▸ Task item
In the answer, transcribe exactly the lines from the beginning of the material through the line holding "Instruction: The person", and skip every picture.

▸ Extracted data
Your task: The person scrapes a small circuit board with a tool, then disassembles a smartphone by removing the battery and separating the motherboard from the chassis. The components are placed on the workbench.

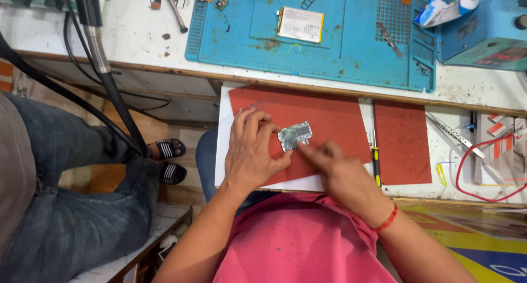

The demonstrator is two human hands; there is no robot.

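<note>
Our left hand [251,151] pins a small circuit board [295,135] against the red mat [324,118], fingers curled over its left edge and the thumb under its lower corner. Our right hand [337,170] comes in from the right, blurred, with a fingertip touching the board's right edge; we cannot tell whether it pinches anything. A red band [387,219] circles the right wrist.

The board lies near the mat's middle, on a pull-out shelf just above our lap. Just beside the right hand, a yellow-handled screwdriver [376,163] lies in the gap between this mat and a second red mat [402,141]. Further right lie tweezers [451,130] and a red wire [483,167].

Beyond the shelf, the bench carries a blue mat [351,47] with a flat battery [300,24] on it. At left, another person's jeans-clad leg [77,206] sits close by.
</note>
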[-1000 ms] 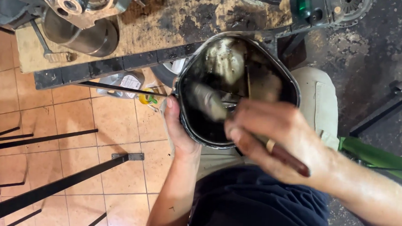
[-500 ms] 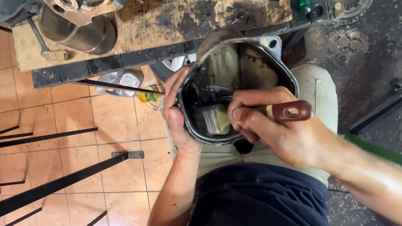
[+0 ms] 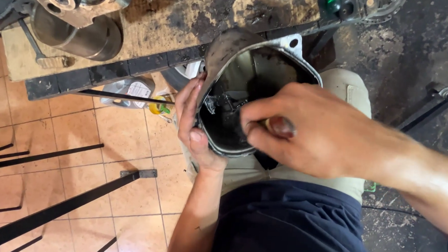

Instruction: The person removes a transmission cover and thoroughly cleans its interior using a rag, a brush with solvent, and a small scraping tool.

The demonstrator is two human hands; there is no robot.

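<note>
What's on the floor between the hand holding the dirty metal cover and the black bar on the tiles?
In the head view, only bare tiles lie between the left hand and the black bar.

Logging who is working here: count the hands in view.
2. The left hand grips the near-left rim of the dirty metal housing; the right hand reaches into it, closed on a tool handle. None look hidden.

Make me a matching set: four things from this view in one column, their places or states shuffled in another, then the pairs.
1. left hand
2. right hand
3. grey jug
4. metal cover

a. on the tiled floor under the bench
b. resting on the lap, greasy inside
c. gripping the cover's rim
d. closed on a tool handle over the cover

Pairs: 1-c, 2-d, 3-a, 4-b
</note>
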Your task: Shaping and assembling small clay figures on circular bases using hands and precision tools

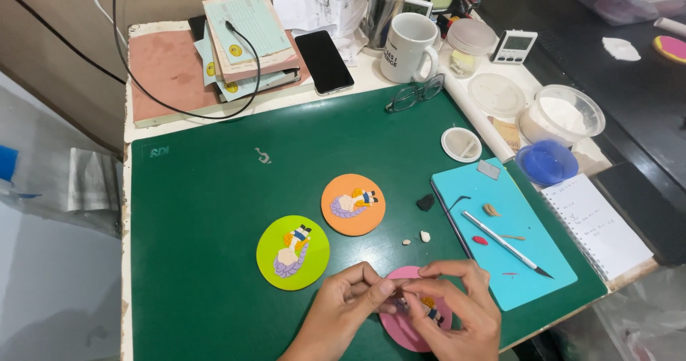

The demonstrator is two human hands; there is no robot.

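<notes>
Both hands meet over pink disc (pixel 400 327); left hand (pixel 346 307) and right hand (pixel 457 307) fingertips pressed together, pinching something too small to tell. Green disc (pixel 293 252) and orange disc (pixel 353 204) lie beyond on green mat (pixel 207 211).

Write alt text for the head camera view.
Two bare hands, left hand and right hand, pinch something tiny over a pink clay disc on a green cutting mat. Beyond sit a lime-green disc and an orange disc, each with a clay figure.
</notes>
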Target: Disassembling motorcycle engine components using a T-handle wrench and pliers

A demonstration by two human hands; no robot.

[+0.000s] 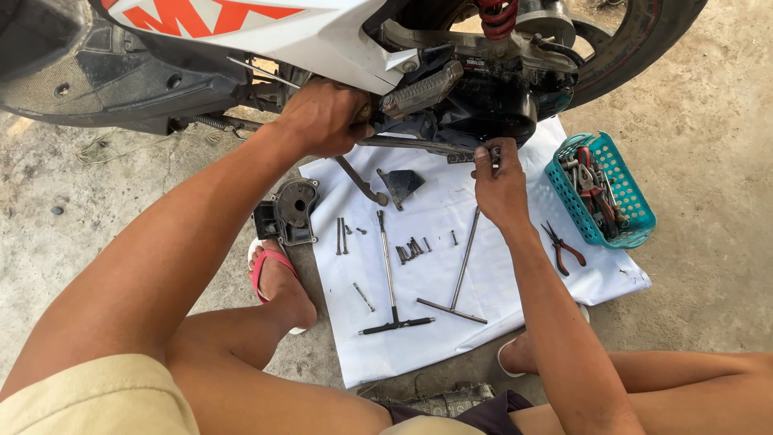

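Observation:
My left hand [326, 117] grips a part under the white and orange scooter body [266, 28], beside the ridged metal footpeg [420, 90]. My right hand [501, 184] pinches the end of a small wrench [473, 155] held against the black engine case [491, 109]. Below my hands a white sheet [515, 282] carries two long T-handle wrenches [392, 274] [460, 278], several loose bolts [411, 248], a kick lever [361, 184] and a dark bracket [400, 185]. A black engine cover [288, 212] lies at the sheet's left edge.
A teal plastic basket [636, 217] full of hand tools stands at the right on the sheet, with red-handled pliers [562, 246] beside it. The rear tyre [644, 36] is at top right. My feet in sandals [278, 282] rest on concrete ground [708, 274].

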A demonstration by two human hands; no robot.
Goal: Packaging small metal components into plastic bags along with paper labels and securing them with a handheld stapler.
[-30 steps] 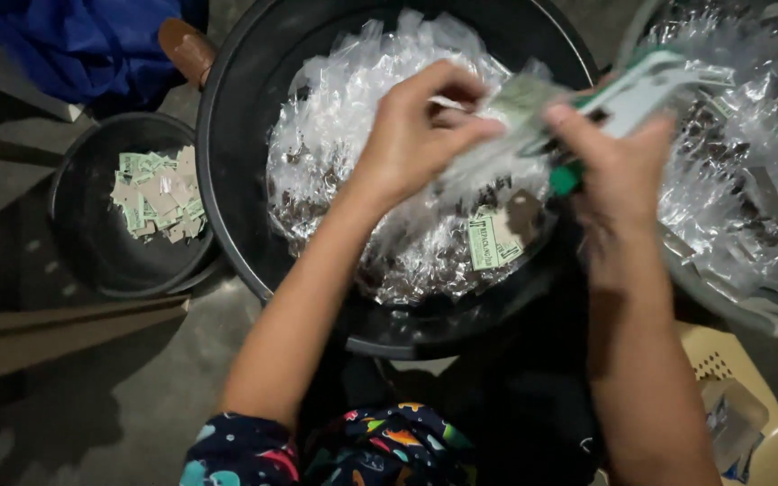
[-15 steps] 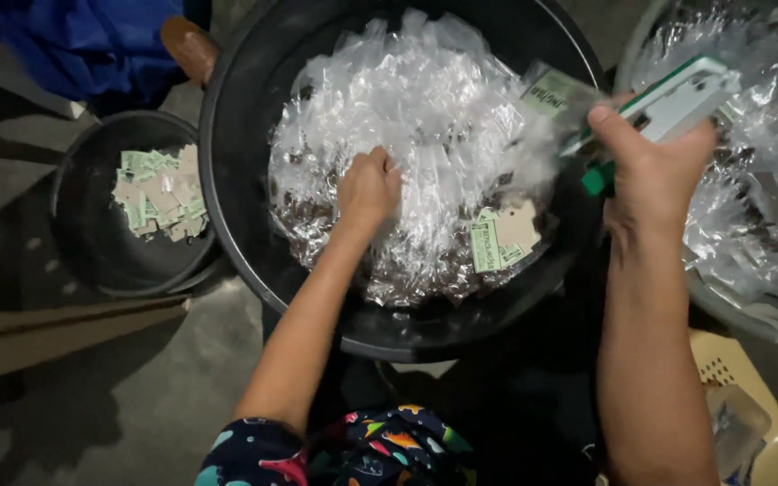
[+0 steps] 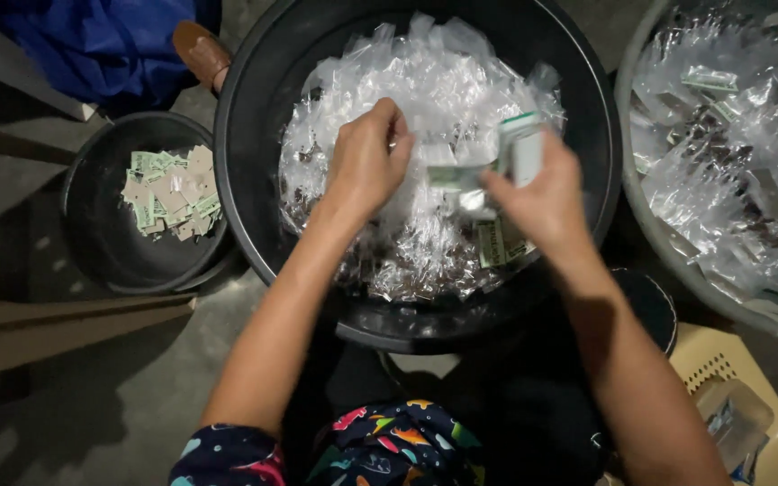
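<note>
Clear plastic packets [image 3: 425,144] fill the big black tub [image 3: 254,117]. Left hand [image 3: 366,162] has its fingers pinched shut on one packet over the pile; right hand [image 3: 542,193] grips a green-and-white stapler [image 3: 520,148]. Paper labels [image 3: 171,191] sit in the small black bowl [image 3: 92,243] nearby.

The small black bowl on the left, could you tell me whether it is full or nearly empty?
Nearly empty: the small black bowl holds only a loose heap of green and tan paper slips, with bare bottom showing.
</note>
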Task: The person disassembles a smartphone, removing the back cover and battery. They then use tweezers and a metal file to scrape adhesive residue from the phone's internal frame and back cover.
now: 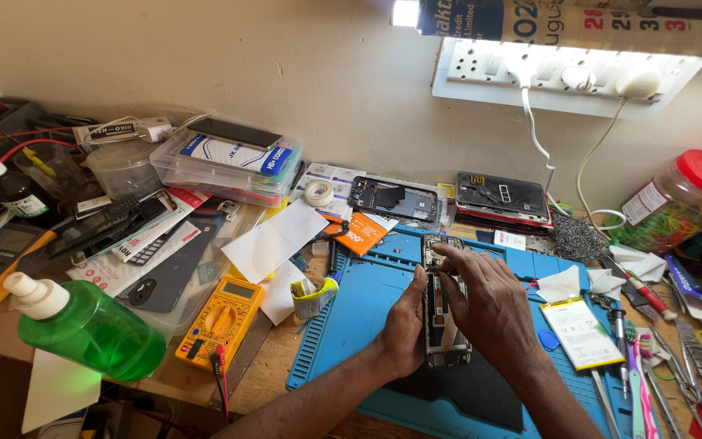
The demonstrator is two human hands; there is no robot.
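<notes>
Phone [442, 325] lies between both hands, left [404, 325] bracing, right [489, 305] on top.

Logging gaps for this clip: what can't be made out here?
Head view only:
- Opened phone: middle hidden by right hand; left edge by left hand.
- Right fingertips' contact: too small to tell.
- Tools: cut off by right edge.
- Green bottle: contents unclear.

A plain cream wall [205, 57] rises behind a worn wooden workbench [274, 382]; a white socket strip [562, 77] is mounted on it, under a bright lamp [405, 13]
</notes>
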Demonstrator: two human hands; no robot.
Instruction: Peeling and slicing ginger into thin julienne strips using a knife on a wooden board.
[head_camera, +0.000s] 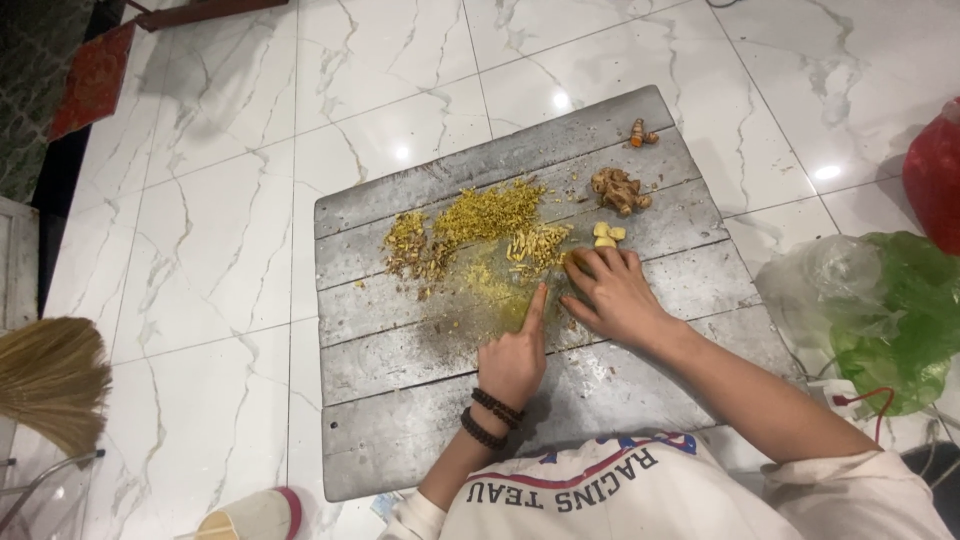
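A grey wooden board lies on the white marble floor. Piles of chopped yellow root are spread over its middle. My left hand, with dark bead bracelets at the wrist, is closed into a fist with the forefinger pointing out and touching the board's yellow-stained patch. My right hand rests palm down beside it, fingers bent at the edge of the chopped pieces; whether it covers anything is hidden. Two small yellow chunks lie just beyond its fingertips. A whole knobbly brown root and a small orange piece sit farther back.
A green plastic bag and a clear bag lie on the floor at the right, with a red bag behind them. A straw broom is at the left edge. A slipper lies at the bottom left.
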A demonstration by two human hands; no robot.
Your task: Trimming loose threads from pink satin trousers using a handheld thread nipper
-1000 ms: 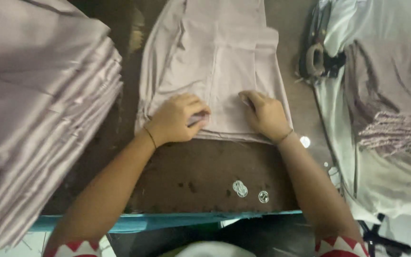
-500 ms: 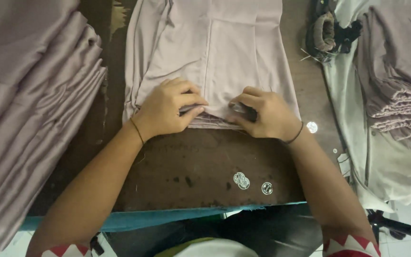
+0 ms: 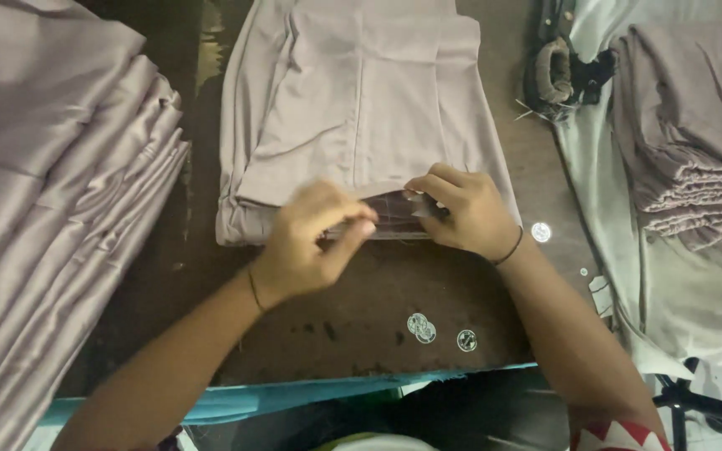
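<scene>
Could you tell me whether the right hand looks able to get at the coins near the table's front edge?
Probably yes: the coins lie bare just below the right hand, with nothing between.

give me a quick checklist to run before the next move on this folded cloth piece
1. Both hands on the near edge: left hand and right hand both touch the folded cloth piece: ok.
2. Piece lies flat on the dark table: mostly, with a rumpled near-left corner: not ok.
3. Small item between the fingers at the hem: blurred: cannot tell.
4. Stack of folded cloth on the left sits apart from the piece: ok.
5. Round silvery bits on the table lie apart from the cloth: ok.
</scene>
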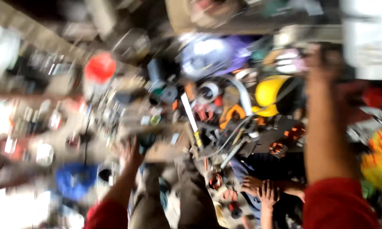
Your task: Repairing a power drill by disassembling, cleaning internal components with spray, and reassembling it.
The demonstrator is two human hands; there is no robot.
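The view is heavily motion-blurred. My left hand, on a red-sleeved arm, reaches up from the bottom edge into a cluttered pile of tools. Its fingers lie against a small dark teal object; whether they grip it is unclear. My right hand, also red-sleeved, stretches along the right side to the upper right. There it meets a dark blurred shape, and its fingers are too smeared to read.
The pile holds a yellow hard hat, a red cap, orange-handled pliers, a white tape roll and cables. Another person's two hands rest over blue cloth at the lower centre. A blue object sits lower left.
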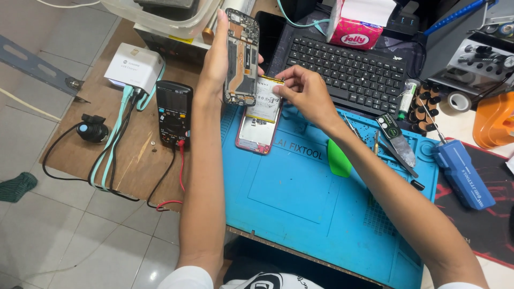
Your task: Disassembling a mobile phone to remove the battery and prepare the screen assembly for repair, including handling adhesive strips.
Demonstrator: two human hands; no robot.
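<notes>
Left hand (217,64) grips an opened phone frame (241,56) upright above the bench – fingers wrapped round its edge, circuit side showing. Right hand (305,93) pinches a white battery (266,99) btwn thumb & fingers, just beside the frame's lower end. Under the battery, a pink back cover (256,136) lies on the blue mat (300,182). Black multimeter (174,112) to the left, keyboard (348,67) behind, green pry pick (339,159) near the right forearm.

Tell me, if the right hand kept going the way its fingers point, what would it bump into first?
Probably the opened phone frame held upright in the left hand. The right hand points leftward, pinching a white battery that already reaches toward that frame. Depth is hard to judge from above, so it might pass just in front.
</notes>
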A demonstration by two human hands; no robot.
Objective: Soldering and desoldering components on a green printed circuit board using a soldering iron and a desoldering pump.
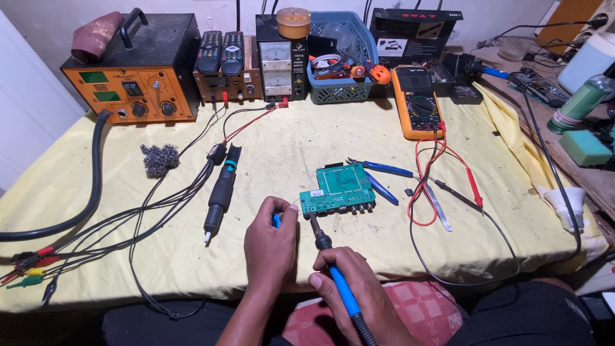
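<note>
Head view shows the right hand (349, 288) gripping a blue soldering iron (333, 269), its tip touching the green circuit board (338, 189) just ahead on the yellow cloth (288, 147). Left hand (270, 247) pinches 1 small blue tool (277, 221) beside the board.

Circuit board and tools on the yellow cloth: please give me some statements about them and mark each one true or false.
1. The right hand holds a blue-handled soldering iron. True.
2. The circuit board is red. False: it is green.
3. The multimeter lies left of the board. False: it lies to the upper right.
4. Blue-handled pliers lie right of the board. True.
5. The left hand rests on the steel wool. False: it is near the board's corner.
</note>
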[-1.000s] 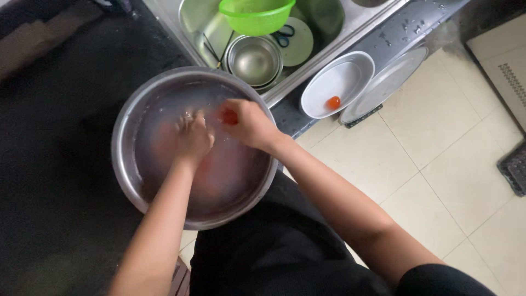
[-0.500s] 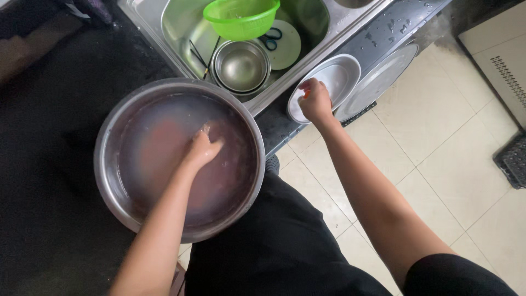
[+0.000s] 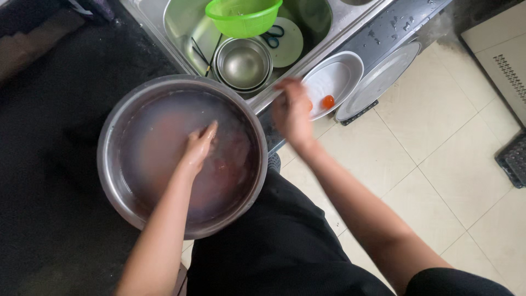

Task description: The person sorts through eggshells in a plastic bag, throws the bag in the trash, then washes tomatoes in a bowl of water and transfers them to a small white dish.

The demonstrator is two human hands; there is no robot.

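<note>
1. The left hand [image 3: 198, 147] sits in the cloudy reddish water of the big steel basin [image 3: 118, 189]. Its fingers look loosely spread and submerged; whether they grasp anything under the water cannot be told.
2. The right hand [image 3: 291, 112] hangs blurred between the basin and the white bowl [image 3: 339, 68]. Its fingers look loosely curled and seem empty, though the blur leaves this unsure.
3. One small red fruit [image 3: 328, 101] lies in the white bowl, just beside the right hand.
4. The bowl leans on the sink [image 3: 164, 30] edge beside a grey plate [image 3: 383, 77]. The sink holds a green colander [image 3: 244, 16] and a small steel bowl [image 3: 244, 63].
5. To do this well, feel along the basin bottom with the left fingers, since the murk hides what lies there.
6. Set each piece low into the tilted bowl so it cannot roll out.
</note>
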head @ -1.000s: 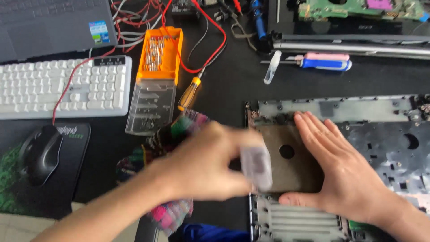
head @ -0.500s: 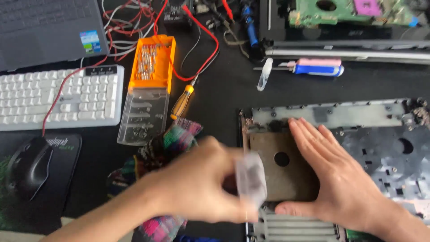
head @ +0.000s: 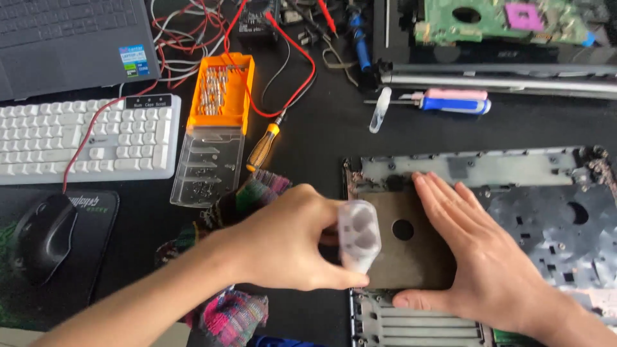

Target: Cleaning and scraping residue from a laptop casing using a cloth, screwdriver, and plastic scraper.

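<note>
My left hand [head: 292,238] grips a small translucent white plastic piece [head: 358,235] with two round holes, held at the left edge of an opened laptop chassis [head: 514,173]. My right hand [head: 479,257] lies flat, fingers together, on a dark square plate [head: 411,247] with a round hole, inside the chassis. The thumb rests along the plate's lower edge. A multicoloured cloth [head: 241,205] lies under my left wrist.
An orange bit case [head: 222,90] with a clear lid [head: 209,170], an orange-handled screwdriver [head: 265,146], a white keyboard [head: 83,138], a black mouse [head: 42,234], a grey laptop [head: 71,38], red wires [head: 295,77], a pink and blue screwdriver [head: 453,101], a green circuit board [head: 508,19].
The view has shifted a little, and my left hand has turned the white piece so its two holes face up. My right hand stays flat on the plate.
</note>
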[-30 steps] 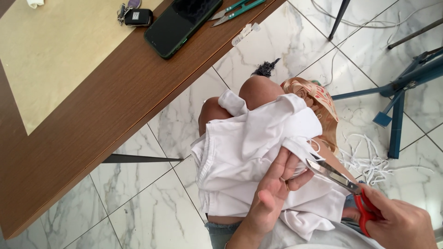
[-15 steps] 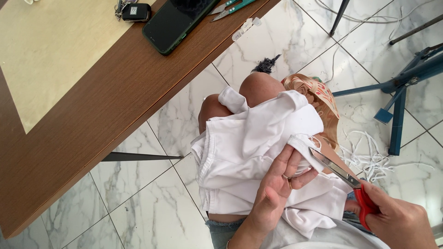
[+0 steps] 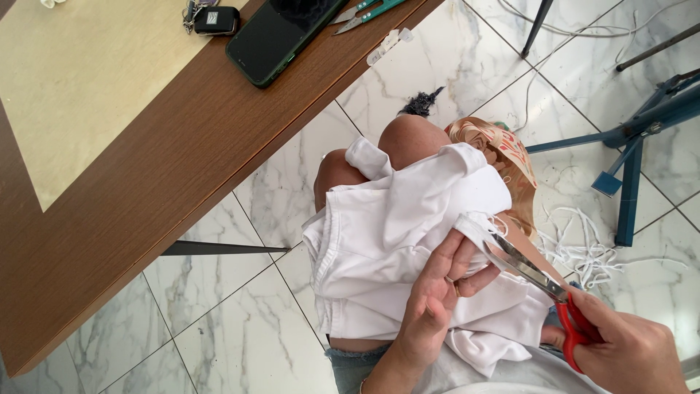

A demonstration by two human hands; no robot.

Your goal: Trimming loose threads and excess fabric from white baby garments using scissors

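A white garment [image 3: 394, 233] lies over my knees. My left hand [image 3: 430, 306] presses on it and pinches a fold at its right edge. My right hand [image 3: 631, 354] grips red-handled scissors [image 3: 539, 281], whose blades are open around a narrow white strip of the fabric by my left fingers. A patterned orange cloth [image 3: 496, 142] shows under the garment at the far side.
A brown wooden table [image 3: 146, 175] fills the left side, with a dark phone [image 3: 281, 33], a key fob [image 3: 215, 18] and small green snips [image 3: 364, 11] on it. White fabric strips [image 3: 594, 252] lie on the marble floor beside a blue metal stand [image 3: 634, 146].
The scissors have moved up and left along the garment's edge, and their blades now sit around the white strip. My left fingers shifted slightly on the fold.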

▸ Response
Your task: The person scrapes a small circuit board with a tool, then disassembles a smartphone by removing the battery and separating the motherboard from the chassis. The components are placed on the workbench.


The demonstrator is two human hands; there is no robot.

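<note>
Our left hand [251,151] pins a small circuit board [295,135] against the red mat [324,118], fingers curled over its left edge and the thumb under its lower corner. Our right hand [337,170] comes in from the right, blurred, with a fingertip touching the board's right edge; we cannot tell whether it pinches anything. A red band [387,219] circles the right wrist.

The board lies near the mat's middle, on a pull-out shelf just above our lap. Just beside the right hand, a yellow-handled screwdriver [376,163] lies in the gap between this mat and a second red mat [402,141]. Further right lie tweezers [451,130] and a red wire [483,167].

Beyond the shelf, the bench carries a blue mat [351,47] with a flat battery [300,24] on it. At left, another person's jeans-clad leg [77,206] sits close by.
</note>
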[-1000 ms] 
[-500 ms] 
[+0 ms] 

Instruction: The person removes a transmission cover and thoroughly cleans its interior using a rag, a brush with solvent, and a small scraping tool.

The complete answer has been given.